Dear Community
I use Graylog 2.4.6 (I will update it to 2.5.1 soon).
I got this error message but I solved it. The problem My graylog was not connected for 14 days and I did not know it.
Where is this type of message stored on the server? where are the logs of the system graylog located?
Or how can I do to be warned quickly if notifications like this happens again ?

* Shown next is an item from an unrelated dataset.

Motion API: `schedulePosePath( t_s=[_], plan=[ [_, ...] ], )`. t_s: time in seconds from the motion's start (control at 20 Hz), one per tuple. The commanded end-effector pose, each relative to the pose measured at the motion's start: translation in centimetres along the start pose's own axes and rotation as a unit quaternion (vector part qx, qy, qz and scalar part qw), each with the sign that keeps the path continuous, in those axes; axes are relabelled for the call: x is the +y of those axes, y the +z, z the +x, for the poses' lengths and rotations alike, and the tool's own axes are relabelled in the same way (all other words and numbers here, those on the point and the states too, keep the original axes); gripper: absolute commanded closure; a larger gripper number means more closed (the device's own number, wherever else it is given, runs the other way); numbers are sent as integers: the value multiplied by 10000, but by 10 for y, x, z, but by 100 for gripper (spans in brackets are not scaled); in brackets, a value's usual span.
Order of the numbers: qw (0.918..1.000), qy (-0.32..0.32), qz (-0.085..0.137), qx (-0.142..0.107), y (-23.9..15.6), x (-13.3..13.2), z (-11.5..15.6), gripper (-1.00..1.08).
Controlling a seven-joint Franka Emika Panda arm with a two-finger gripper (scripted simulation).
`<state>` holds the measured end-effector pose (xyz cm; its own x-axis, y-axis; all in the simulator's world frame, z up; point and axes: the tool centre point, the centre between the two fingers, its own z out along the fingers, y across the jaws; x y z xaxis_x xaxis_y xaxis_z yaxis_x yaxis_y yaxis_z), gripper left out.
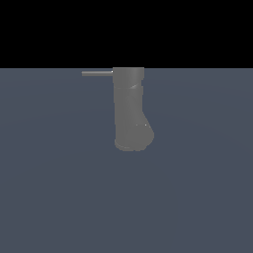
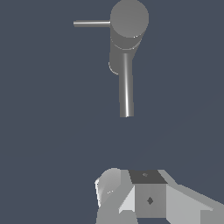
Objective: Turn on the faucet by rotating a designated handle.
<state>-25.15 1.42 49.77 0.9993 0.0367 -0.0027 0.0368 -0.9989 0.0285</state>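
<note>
Faucet (image 1: 129,111): matte grey upright cylinder, base bulging wider.
Handle (image 1: 97,73): thin straight rod, sticking sideways near top.
Fingers (image 2: 144,197): state cannot be told.

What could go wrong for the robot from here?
The handle is a very thin rod, so the claw might slip off or miss it. A second rod juts from the faucet; the claw could go for that one instead. The claw is apart from both, so its approach could knock the faucet body.
</note>
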Motion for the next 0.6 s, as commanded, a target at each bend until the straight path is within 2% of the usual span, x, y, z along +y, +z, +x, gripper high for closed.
schedulePosePath(
  t_s=[0.0,0.55],
  plan=[
    [10000,44,13,-3,0,0,2,108],
    [9976,673,177,-20,6,-6,35,108]
  ],
)
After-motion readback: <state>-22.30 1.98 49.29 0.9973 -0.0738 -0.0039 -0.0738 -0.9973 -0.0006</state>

For notification errors such as “Journal Utilization is too high” or “Uncommited messages deleted from journal”
Thank you 
Default locations for files used by Graylog can be found in the documentation here:
https://docs.graylog.org/en/2.4/pages/configuration/file_location.html?highlight=file%20locations
As for monitoring the journal or buffer utilisation, you can see their usage stats in:
System > Nodes > Details
AFAIK, Graylog does not have anything built-in to send an alert for these issues (other than the alert given in the Web UI).
You could ingest the server.log file into graylog and then build alerts from those messages or you could setup an external system which pulls in metrics from the graylog api and have that perform your alerts (This is what I do.)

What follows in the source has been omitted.